Who the hell recommends your info? The DOT? 



> necessary would be when you're pushing about 300hp to the crank/fly. so how much will it cost to build up your engine? well, again, it's up to your connections and mechanical know-how. just to estimate and say you'll need a build up from bottom to top, lower CR, forged this, forged that, stronger this, stronger that, the works. estimate ~$2k. just for shits and kicks (i spent about ~$2500 for a complete N/A build up of my KA to 12.6:1 CR, and all of that good stuff, )


HAHA. It's necessary to build internals of a KA at 300 crank HP? Ok, ignore what I wrote about the guy up there. I must be smoking crack.



> you've spent somewhere around $6k-$7k (again, estimation) to have your KA24DE-T sitting somewhere around 250hp to the crank/fly (considering you did the recommended rebuild here). whereas, you would have spent $6k-$7k on the SR, swap, mods, even show mods (if you did the S13 Silvia swap and made either a Silvia or Sil-80) and be rolling all over that KA24DE-T. even with a head start.

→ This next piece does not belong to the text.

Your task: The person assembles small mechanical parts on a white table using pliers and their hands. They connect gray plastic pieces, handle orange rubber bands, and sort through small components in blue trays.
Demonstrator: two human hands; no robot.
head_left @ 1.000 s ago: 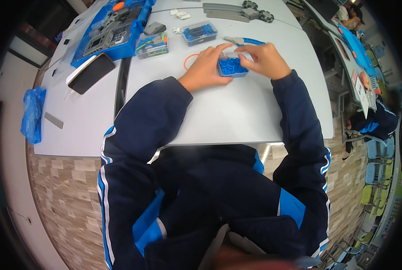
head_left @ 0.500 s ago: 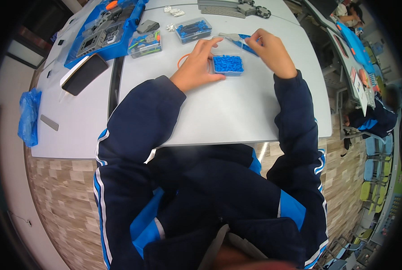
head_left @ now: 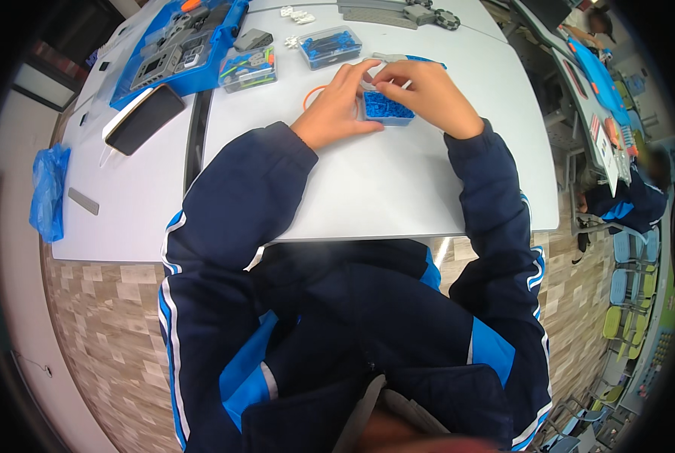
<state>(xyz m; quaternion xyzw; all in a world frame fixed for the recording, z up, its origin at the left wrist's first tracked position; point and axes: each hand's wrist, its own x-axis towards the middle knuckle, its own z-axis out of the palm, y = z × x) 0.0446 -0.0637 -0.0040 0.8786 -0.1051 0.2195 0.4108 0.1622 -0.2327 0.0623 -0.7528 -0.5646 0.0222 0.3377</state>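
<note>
A small clear plastic box [head_left: 389, 119] full of small blue connector pegs [head_left: 380, 106] stands on the table in front of me. My left hand [head_left: 337, 109] curls round its left side, the thumb along the near edge and the fingers up by the far left corner. Over the box's right part reaches my right hand [head_left: 420, 90], fingers bent into a pinch close to my left fingertips. Whatever lies between those fingers is too small or hidden to make out. Behind the right hand lie a grey piece and a blue piece [head_left: 426, 62], partly covered. An orange ring [head_left: 307, 96] shows beside my left hand.
Behind stand a clear box of blue parts [head_left: 330, 47] and another of coloured parts [head_left: 248, 69]. A blue tray [head_left: 220, 57] of grey parts, a phone [head_left: 145, 119] and a grey strip [head_left: 83, 201] are to the left. Grey beams and wheels [head_left: 398, 13] lie far back.
My right hand has moved left and down, from beside the blue piece to above the box of pegs, near my left fingertips. My left hand stays at the box.
</note>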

For $6-7k I can make my S13 KA make 350RWHP. Can you?

And I'll let YOU get the rolling start.



> compare the two engines. the SR is made for high-end. the KA is made for more low-end and mid-range (i mean, it IS a truck engine). the turbo will help the KA's top-end, but with the SR being modded as well, say bye bye to that turbo making the KA's top-end a little better.


Truck engine? How so? It was derived from the L-series engine (and was first introduced in the Stanza)... so how is it a truck engine?

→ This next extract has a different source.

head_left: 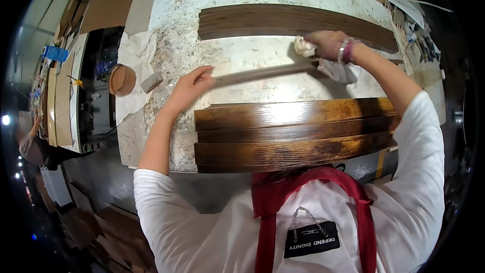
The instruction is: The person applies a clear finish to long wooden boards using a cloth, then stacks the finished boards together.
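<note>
Left hand (193, 87) of mine was at the left end of a narrow wooden strip (265, 74), its fingers bent; whether they pinched the wood or only rested against it, I could not tell. My right hand (327, 44) was closed around a crumpled, pale cloth (304, 47), near the strip's other end, with a bracelet (345, 50) on the wrist. The strip ran slightly aslant over the counter (237, 53), between two groups of boards. Beyond it, on the far side, was a row of dark brown boards (283, 21); on the side nearer me were glossy brown boards (293, 134), lying side by side and catching the light. Just below my right wrist was a crumpled white sheet (343, 73), cloth or paper. Well to the left of the strip I had a small grey block (151, 82) and, near it, a round brown thing (122, 80). I wore a red apron (366, 222) over a white shirt (202, 237).
</note>
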`<state>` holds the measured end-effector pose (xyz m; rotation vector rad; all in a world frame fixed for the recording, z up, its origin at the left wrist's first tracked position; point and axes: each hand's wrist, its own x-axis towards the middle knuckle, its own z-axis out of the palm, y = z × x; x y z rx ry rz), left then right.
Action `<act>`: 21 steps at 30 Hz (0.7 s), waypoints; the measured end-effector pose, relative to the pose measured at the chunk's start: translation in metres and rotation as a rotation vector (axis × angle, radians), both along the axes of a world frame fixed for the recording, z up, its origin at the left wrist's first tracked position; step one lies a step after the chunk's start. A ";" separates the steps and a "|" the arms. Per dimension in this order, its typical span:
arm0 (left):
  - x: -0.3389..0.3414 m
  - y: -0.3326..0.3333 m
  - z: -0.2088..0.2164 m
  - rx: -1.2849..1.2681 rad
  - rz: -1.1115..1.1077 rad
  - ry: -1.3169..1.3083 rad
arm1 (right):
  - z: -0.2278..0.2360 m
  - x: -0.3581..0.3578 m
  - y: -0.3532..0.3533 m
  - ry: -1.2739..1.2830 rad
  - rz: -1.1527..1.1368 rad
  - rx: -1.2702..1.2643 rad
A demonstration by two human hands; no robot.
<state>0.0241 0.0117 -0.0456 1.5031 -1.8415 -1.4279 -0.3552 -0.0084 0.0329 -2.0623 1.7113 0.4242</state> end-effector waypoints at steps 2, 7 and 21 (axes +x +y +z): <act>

Helping the KA's top-end has nothing to do with turbocharging. You improve the top-end by messing with camshafts and cam timing and improving the airflow of the head. Getting rid of the intake runners help, too.

-alex


----------



## mav1178 (Jan 8, 2003)

BTW. for those that doubt what I'm saying, here is this guy from AZ's car:

http://www.socal240sx.org/profiles/ty01.html 

More proof that you don't need to go SR to make 300RWHP:

http://www.nissanperformancemag.com/april02/tyyap.shtml 

Questions? Ask away.

-alex


----------



## NewestName (Jan 22, 2003)

does anyone here play counterstrike? mebbe i should start a thread about counterstrike in a nissan forum 
damnit why isnt it letting me delete this friggin post


----------



## Guest (Jan 23, 2003)

mav1178 said:



> *
> Truck engine? How so? It was derived from the L-series engine (and was first introduced in the Stanza)... so how is it a truck engine?
> 
> -alex *


The reason he called it a truck engine, ( and this is only what I know, and I may be wrong, if I am please correct me) is because the nissan pickups shared the exact same motor as the 240sx, the KA24de. And from what I understand ( agian I may be wrong, but i remember reading this somewhere) that a few of the nissan pick ups accually came with a KA24DET. I have no clue what the stock boost or what kind of turbo these had on it. They may not even exist, but this is only my 2 cents on the issue, so no one get harsh.


----------



## mav1178 (Jan 8, 2003)

240sxjunky said:


> *The reason he called it a truck engine, ( and this is only what I know, and I may be wrong, if I am please correct me) is because the nissan pickups shared the exact same motor as the 240sx, the KA24de. And from what I understand ( agian I may be wrong, but i remember reading this somewhere) that a few of the nissan pick ups accually came with a KA24DET. I have no clue what the stock boost or what kind of turbo these had on it. They may not even exist, but this is only my 2 cents on the issue, so no one get harsh. *


It was found also in the Altima, so does that make it a sedan engine as well?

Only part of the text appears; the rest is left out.